Elena did want a fight. She was spoiling for it, stubborn in a blind, violent way Caroline was pretty sure she hadn't been before. "I can't believe you are," she spit. "Sleeping with the vampire version of Hitler doesn't strike you as a big deal?"

Caroline recoiled at the comparison. "It was twice!" she shouted, knee-jerk, louder than she meant to.

Elena yelled back, "It was—" at the same volume. Then she stopped.

It took a few seconds —frozen, blinking seconds, Elena looking right at her with something akin to hysteria— before Caroline realized what she'd said.
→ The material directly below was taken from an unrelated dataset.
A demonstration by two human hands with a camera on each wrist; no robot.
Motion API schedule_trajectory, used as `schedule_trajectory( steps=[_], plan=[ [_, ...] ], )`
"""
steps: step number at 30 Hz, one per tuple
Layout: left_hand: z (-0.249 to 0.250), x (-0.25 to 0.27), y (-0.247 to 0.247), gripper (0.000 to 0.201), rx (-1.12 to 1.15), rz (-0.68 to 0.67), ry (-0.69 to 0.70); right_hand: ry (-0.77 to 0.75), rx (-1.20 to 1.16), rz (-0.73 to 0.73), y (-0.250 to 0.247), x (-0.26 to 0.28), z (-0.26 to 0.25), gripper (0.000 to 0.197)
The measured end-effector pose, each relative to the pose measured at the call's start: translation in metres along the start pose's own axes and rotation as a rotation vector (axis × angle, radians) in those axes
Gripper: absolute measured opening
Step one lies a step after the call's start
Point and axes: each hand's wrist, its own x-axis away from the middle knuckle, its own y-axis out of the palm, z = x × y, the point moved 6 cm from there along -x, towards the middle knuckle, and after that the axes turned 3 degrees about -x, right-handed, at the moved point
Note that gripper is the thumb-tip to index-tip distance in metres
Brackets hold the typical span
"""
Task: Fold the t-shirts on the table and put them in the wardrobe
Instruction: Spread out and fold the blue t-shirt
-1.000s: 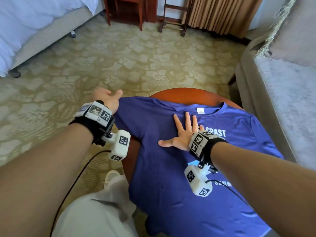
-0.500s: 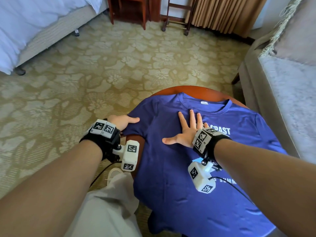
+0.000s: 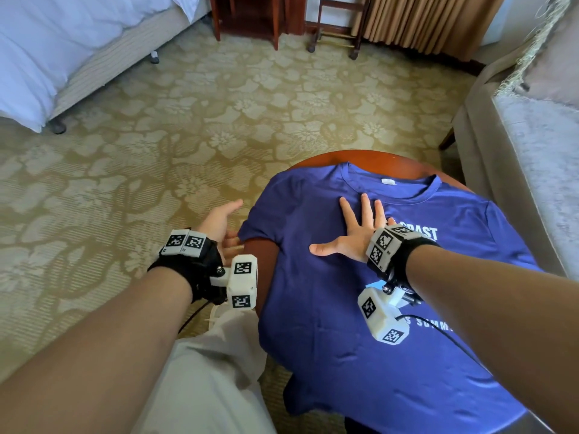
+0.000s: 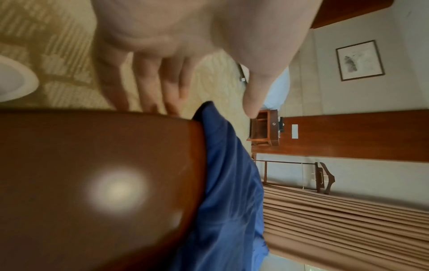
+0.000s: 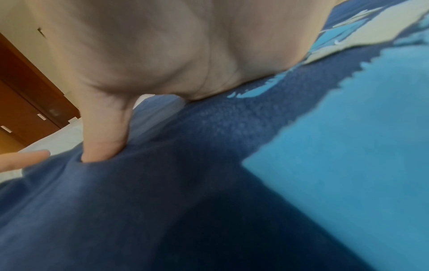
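One blue t-shirt (image 3: 360, 308) spread face up on my round wooden tabletop (image 3: 369, 158), collar away from me.

My right hand (image 3: 354, 233) lies flat on the chest, fingers spread straight, pressing the cloth. My left hand (image 3: 219, 227) sits off the tabletop's left edge beside the left sleeve (image 3: 263, 223), fingers straight and relaxed; the wrist view is blurred, so contact with the sleeve is uncertain, though nothing looks pinched. The shirt's hem and right side hang over the edge. Open carpet (image 3: 156, 151) lies to my left and ahead; one sofa (image 3: 532, 183) stands close on the right, one bed (image 3: 62, 42) far left.
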Motion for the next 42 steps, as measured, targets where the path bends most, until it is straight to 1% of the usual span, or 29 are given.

She felt stupid —it was such a dumb mistake. Then again, she'd never been really good at keeping secrets. Her policy was that they didn't help you, secrets: they were heavy and weighed you down, and then you ended up drowning.

Elena sat back down on the bed. "What?" she asked, her voice worryingly cold.

Caroline grimaced. "Look —no, I—"

"Was it before or after the woods?"

Caroline just stared at her.

"Before or after?" Elena repeated. She sounded like a jealous girlfriend. Caroline wanted to tell her that this wasn't about her, that she had no jurisdiction over who Caroline slept with —but it was untrue, to an extent.

"After," she said.

Something angry rippled on Elena's face. Her hands were balled in fists at her side. She looked uncomprehending and bizarrely small and so, so furious. "When?"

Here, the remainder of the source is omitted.